▸ **Requirement**
Below is a listing; reproduce each line of it exactly.
::::
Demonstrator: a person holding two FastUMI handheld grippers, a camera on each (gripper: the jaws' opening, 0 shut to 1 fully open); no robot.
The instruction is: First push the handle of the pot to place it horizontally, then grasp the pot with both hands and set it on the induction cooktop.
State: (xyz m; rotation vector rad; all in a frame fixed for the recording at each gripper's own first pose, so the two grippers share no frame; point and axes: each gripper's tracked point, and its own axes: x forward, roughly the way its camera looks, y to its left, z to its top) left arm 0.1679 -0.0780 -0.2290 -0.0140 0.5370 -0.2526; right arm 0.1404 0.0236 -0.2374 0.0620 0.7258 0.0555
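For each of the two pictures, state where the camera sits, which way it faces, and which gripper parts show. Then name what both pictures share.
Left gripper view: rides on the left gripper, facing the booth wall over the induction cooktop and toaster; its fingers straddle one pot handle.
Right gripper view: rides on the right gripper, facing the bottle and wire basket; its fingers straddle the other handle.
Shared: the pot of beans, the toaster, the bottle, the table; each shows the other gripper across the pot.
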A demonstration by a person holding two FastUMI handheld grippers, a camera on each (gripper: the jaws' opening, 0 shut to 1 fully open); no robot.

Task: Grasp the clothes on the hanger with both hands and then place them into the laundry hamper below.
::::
▸ **Your solution**
Demonstrator: a person holding two FastUMI handheld grippers, a camera on each (gripper: the jaws' opening, 0 shut to 1 fully open); no robot.
The instruction is: First push the handle of the pot to place it horizontally, then grasp the pot with both hands and set it on the induction cooktop.
State: (xyz m; rotation vector rad; all in a frame fixed for the recording at each gripper's own first pose, so the two grippers share no frame; point and axes: each gripper's tracked point, and its own axes: x forward, roughly the way its camera looks, y to its left, z to its top) left arm 0.1679 -0.0780 -0.2290 -0.0140 0.5370 -0.2526; right arm 0.1404 0.0236 -0.2374 0.0620 0.7258 0.0555
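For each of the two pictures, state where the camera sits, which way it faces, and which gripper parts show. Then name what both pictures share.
Left gripper view: rides on the left gripper, facing the booth wall over the induction cooktop and toaster; its fingers straddle one pot handle.
Right gripper view: rides on the right gripper, facing the bottle and wire basket; its fingers straddle the other handle.
Shared: the pot of beans, the toaster, the bottle, the table; each shows the other gripper across the pot.
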A demonstration by a person holding two FastUMI handheld grippers, a camera on each (gripper: the jaws' opening, 0 shut to 1 fully open); no robot.

Task: Grasp the clothes on the hanger with both hands and then place them into the laundry hamper below.

The submitted answer is complete.